I am running a CPU intensive job in GCP with VM - c2-standard-16
The batch job runs daily with cron schedule. It runs a facematch algorithm using tensorflow for many students folder in parallel. I am making use of multiprocessing to parallel process the request. The output of which is written to a CSV file, and put into BigQuery.
loop each topic :
multiprocessing.set_start_method('spawn')
pool = Pool(multiprocessing.cpu_count())
Also, it runs for n number of topics, so n-topics(say 10) x n-student (say 200-3000+) folders needs to be processed.
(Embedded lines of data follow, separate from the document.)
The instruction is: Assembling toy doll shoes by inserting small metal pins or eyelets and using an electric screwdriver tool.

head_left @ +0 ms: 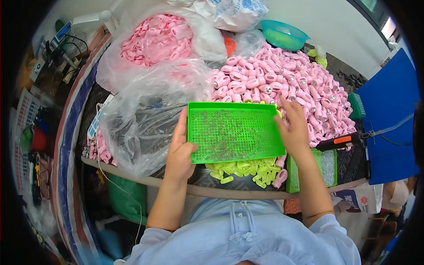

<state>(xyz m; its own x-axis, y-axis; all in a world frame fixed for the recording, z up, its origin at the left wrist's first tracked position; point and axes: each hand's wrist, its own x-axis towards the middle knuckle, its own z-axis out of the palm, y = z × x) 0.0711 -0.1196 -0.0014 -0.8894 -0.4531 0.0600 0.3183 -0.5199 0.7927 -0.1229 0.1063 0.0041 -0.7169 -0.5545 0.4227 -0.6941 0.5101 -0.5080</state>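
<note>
A bright green rectangular tray (236, 132) with a grid of small holes is held up over the table's front part. Many tiny dark metal pieces, perhaps screws, are scattered across its floor. My left hand (180, 148) grips the tray's left end, thumb at the near left corner and fingers along the side. At the right end is my right hand (292, 126), its fingers spread and raised beside the wall; whether it touches the tray I cannot tell. Below the tray's near edge lie several yellow-green oblong plastic pieces (247, 170) and a few pink parts.
A large heap of pink plastic housings (287, 79) covers the back right. Clear plastic bags (141, 128) and a bag of pink pieces (159, 39) fill the left. An electric screwdriver (338, 142) lies over another green tray (293, 174). A teal basin (285, 34) stands behind.
</note>
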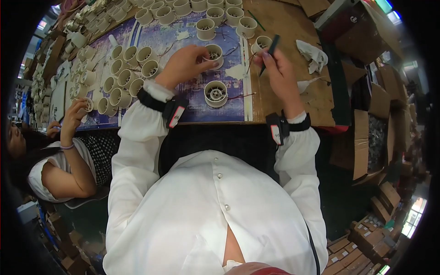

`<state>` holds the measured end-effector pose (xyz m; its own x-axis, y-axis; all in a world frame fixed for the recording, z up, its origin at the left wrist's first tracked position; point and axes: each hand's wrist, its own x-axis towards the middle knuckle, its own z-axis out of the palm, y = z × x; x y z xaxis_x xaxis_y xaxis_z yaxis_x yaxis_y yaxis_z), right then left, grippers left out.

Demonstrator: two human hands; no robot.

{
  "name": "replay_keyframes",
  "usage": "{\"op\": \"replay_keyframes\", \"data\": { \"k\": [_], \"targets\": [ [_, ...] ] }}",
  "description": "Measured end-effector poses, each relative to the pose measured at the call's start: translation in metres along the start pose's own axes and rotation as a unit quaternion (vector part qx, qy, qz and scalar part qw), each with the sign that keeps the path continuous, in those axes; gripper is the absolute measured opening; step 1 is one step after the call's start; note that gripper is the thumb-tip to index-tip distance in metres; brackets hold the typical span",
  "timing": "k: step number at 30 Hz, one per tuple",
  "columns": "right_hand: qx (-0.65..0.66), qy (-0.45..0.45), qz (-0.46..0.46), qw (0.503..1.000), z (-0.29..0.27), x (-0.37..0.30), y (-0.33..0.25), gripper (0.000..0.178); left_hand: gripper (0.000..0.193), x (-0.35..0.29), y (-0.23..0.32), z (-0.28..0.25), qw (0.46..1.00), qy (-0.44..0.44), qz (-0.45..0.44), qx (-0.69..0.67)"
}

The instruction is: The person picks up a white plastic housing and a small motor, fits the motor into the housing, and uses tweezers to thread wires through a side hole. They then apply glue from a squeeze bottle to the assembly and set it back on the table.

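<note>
My left hand [188, 63] has its thumb and fingers closed on the near left rim of a white round plastic cup [219, 49] with small metal parts inside. My right hand [280, 75] grips a slim, dark green pen-like tool [275, 43], whose exact kind I cannot make out. Just beyond that hand stands another white cup [260, 41], partly covered by the tool, with thin wires beside it. Nearer to me sits a white housing [215, 94] with a spoked inside and red and dark wires trailing right.
Many similar white cups [126, 78] stand left and at the back of the purple-printed table cover [192, 110]. A crumpled white cloth [312, 56] lies on the brown board at right. A co-worker's hand [73, 117] holds a cup at left. Cardboard boxes [362, 146] stand at right.
</note>
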<state>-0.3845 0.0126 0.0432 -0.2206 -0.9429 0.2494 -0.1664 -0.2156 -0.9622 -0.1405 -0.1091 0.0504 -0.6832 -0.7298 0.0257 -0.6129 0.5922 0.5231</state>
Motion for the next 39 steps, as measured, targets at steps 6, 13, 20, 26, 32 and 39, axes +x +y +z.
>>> {"op": "replay_keyframes", "data": {
  "k": [6, 13, 20, 26, 32, 39],
  "targets": [
    [-0.088, -0.052, -0.003, 0.995, 0.035, 0.03, 0.017, 0.02, 0.044, -0.033, -0.009, 0.007, 0.99, 0.133, 0.037, -0.037],
    [-0.225, -0.064, -0.064, 0.97, 0.059, 0.038, 0.029, 0.022, 0.07, -0.021, -0.011, 0.033, 0.97, 0.217, 0.074, -0.085],
    [-0.247, -0.098, -0.121, 0.956, 0.062, 0.033, 0.034, 0.02, 0.061, -0.028, -0.012, 0.026, 0.946, 0.137, 0.005, -0.294],
    [-0.255, -0.081, -0.203, 0.942, 0.067, 0.032, 0.028, 0.017, 0.058, -0.033, -0.011, 0.026, 0.919, 0.151, 0.042, -0.361],
    [-0.266, -0.082, -0.216, 0.936, 0.068, 0.03, 0.031, 0.016, 0.061, -0.033, -0.013, 0.027, 0.851, 0.122, 0.018, -0.51],
    [-0.224, -0.044, -0.264, 0.937, 0.065, 0.032, 0.024, 0.018, 0.064, -0.036, -0.016, 0.026, 0.841, 0.108, 0.005, -0.53]
  ]
}}
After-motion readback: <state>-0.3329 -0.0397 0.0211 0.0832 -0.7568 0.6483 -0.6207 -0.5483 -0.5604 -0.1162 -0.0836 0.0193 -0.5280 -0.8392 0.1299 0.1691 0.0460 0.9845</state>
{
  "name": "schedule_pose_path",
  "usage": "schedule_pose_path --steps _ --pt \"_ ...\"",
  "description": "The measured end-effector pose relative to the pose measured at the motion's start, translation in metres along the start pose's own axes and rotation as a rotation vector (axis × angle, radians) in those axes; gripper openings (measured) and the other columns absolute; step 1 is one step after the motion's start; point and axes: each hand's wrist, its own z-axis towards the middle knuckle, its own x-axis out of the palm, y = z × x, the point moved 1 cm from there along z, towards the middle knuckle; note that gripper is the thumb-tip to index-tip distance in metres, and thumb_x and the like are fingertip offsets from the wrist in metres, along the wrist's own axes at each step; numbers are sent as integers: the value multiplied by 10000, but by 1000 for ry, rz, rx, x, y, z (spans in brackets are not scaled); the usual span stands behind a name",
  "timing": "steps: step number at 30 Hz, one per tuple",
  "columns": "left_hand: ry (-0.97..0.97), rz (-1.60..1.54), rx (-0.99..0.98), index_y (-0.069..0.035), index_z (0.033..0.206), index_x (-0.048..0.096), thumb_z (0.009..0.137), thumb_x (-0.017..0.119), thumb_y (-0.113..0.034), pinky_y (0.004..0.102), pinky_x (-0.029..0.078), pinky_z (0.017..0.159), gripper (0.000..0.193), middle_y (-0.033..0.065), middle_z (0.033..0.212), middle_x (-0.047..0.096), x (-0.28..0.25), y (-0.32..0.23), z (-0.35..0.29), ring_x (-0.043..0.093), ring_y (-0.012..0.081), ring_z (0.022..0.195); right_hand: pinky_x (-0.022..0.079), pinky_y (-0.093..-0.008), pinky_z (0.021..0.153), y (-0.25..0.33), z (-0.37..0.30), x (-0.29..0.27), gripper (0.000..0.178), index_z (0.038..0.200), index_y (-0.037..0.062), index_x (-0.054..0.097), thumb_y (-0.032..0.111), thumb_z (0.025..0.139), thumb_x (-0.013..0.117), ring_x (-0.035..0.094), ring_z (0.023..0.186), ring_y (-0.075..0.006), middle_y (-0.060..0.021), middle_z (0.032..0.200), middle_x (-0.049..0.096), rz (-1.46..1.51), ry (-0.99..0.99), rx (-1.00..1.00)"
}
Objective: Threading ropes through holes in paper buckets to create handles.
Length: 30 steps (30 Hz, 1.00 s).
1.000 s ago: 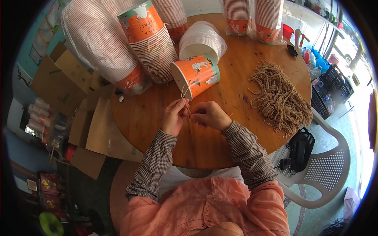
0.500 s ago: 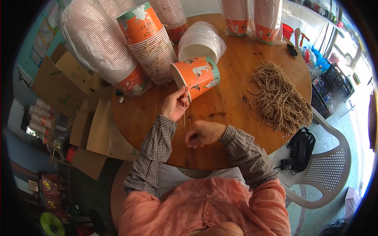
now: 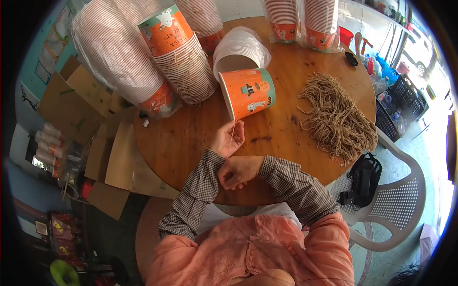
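Observation:
An orange paper bucket [image 3: 247,94] with a teal base band and cartoon figures lies tilted on its side, its white rim toward my left hand. My left hand [image 3: 229,137] pinches a thin string at the lower edge of that rim. The string runs down across the palm toward my right hand. Just below, close to the left wrist, my right hand [image 3: 239,171] is closed in a fist. What lies inside the fist is hidden. To the right a heap of tan twine [image 3: 336,117] spreads on the round wooden table [image 3: 281,138].
A tilted stack of matching buckets [image 3: 183,66], a plastic-wrapped stack [image 3: 117,52] and a bag of white tubs [image 3: 241,50] stand at the far left. More wrapped stacks [image 3: 320,24] are at the back right. Cardboard boxes [image 3: 112,157] and a plastic chair [image 3: 398,205] flank the table.
The bucket has rolled and shifted slightly right. My left hand has moved right and down along with the rim. My right hand has dropped slightly, close to the left wrist.

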Motion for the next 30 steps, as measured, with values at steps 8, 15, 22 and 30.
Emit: schedule_pose_path --steps 8,15,22,30 --pt "-209 351 356 40 990 557 860 555 7 312 556 675 134 121 917 632 -32 -48 21 625 200 782 477 -247 497 12 -18 -12 139 898 16 622 146 848 613 604 583 -107 -35 727 641 -21 -193 -20" --pt "-488 1039 1107 0 1039 582 837 630 0 282 505 778 208 64 974 646 -72 -98 25 616 146 864 324 -191 414 31 -65 -47 147 1042 74 605 83 896 594 428 469 -38 -29 756 632 533 -652 -293" --pt "-569 1016 1215 -1 1114 564 868 639 -44 279 476 873 261 74 1072 621 -78 -95 21 593 154 973 493 -227 574 -5 -83 -80 292 1179 -2 556 212 989 501 590 691 -114 -91 1030 655 844 -816 -934" --pt "-61 1071 1148 -10 997 603 1002 499 -198 252 487 717 216 60 880 628 5 -10 -29 583 107 785 319 -393 1095 6 -47 -61 632 1453 -18 278 403 1002 413 355 1369 -255 -167 1486 355 789 -802 -822"
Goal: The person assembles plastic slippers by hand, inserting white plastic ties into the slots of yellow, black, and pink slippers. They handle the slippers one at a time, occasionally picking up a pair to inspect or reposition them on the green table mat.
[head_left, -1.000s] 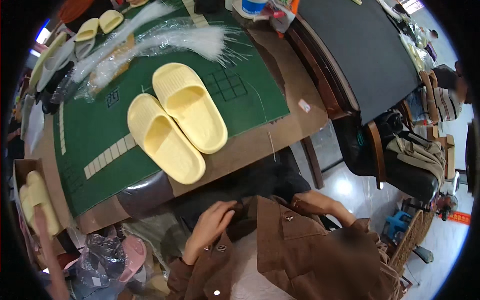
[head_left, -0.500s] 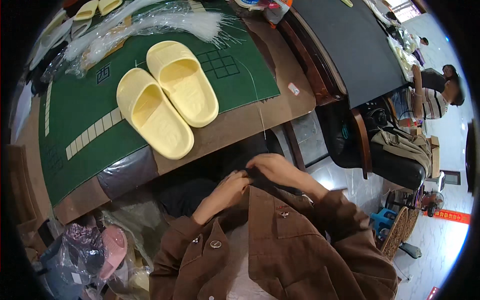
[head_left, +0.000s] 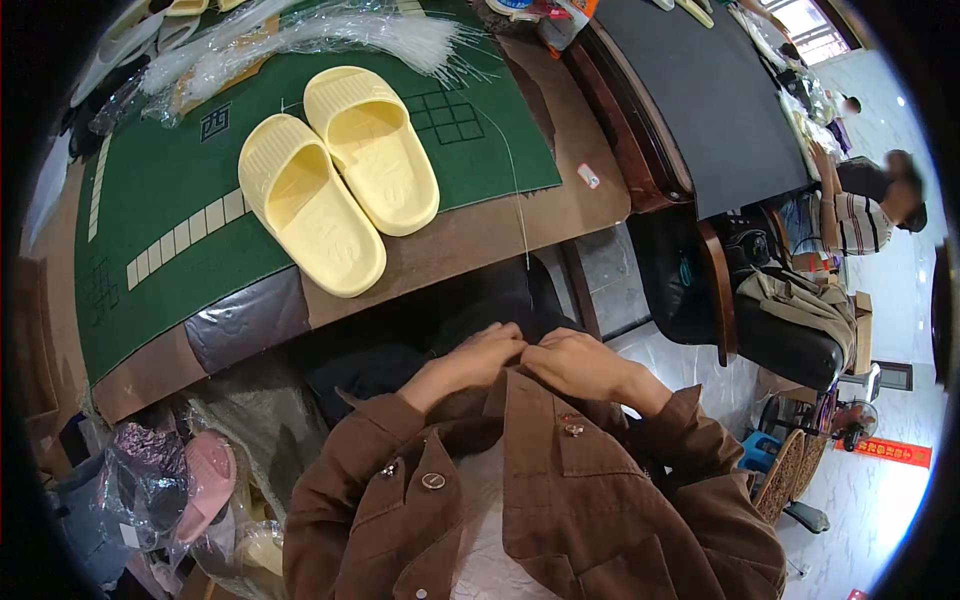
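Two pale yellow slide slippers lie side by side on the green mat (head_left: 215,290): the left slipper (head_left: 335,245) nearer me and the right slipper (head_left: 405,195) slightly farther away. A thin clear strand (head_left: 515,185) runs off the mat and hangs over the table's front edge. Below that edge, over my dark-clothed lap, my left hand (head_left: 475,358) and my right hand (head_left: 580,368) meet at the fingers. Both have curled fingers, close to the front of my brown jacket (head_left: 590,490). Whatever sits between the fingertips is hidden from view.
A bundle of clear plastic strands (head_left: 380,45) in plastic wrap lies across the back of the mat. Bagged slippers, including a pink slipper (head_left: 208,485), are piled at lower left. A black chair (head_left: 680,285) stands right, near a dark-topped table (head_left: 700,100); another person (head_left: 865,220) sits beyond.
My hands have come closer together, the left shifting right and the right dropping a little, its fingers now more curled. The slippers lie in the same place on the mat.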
result = pool.map(self.process_student, folders, chunksize=1)
df = pd.DataFrame(result)
df.to_csv(csv_report_name, index=False)
The script works fine for 200 student folder, When it comes to 2000 and above student folders, it stop after processing about 400 students.(as i see in the log) the script shuts down abruptly the process and the VM is non-responsive. SSH connections are broken.
Doing a top
show while in run CPU Usage is show as 100% or above.
All cores are utilised >100%
Tried so far
- Divide the folders into chunk of 200 and introduced a sleep time of 10 mins, to throttle down the CPU usage. (works for 2-3 chunks) and stops again.
- added a delay of mill-seconds, in the parallel process method -> self.process_student
- Choose half of the cores from available cores to multi-process. (Half of the Cores will still throttle to 100% and above.) The CPU usage quota is not editable, CPU usage quota is full.
Tried all the guide Limit total CPU usage in python multiprocessing None worked. Please help.